September 10 - 14, 2018

Picture of Matej Bresar

A functional identity is an identical relation in a ring $R$ that, besides ring elements, also involves functions from $R^n$ to $R$ which are considered as unknowns.
The goal is to find their forms. While this can be accomplished in rather general rings, the problem becomes, apparently paradoxically, very difficult in some well understood classes of rings such as PI rings of low degree.

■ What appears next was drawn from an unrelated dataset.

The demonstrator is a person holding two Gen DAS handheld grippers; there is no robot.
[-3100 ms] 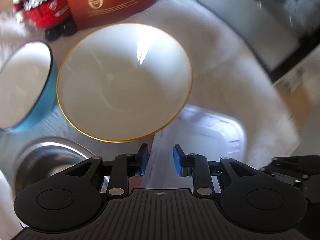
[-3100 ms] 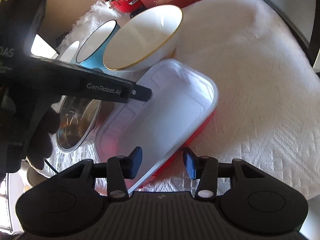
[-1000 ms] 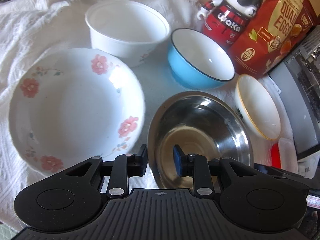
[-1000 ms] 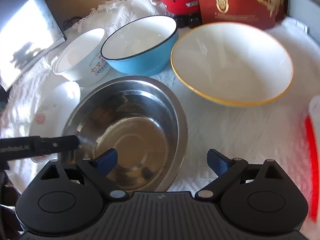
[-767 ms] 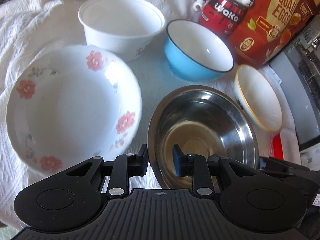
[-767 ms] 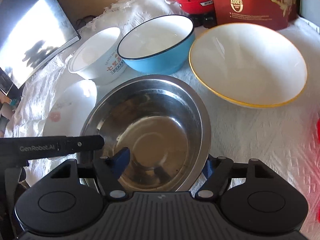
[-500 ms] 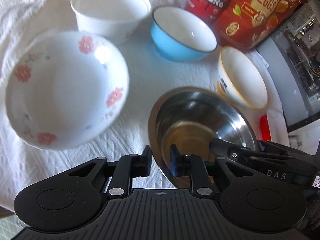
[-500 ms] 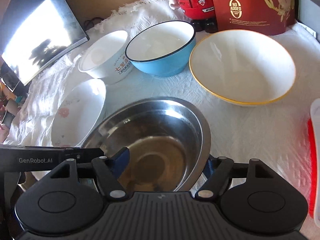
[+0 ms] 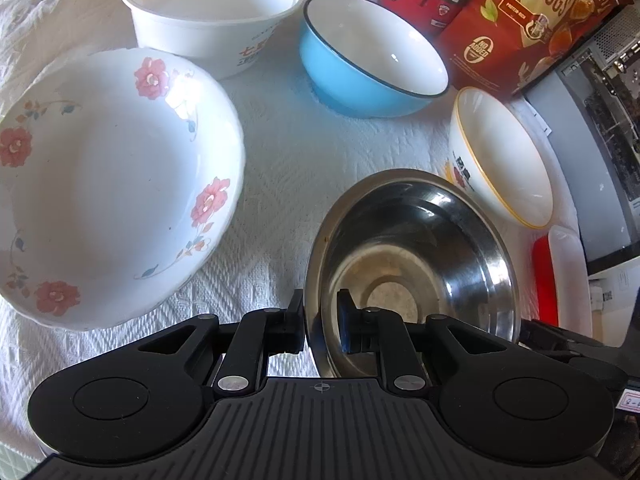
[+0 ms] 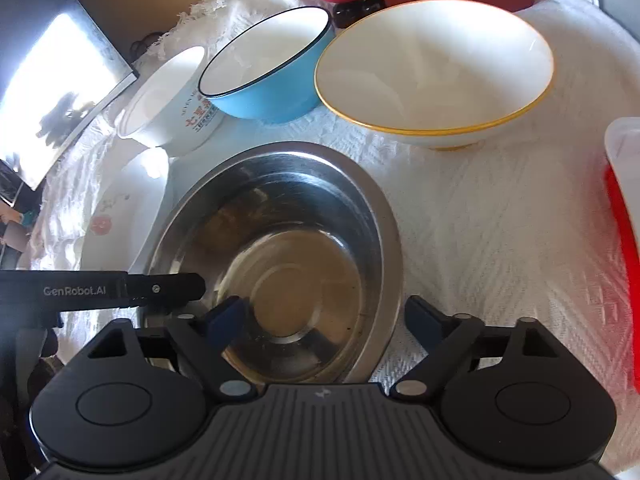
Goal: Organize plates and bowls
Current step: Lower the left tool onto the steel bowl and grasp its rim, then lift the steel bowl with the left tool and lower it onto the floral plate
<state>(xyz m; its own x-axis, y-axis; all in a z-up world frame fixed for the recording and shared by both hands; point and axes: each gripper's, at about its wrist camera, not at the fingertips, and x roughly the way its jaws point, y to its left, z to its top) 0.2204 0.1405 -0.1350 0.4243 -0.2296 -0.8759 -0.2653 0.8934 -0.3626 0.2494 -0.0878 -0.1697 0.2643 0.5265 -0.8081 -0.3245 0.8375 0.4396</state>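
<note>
Steel bowl (image 9: 416, 256) near the counter's front edge, just beside the floral bowl (image 9: 104, 184), rim pinched by closing left tongs (image 9: 320, 326). Right tongs (image 10: 326, 322) opening, straddling the near rim without contact. Best lifted level, clear of neighbouring bowls.

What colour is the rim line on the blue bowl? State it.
Dark, near-black line around the blue bowl rim; clearest in the left wrist view.

both cams sit behind their tongs, angled steeply down at the counter, close in. left wrist view looks from the steel bowl (image 9: 412, 264)'s near-left rim. right wrist view looks from its near edge. shared: steel bowl, blue bowl (image 9: 372, 64), yellow-rimmed bowl (image 10: 434, 72).
</note>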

An algebra $A$ over a field $F$ is said to be zero product determined if for every bilinear map $f:A\times A\to F$ with the property that $ab=0$ implies $f(a,b)=0$ there exists a linear functional $\varphi$ on $A$ such that $f(a,b)=\varphi(ab)$ for all $a,b\in A$. Here, $A$ may be any nonassociative algebra; most results, however, concern associative and Lie algebras. As a sample result, we mention that a finite-dimensional associative unital algebra is zero product determined if and only if it is generated by idempotents.

Results on functional identities have turned out to be applicable to various problems in noncommutative algebra, nonassociative algebra, linear algebra, and operator theory. In particular, they were used as an essential tool for solving Herstein's Lie map conjectures.
Results on zero product determined algebras also have a variety of applications, especially in the theory of Banach algebras. Although the two theories, that of functional identities and that of zero product determined algebras, are quite different, they both arose from similar questions and, moreover, have some related applications. This makes it possible to consider them concurrently in this mini course.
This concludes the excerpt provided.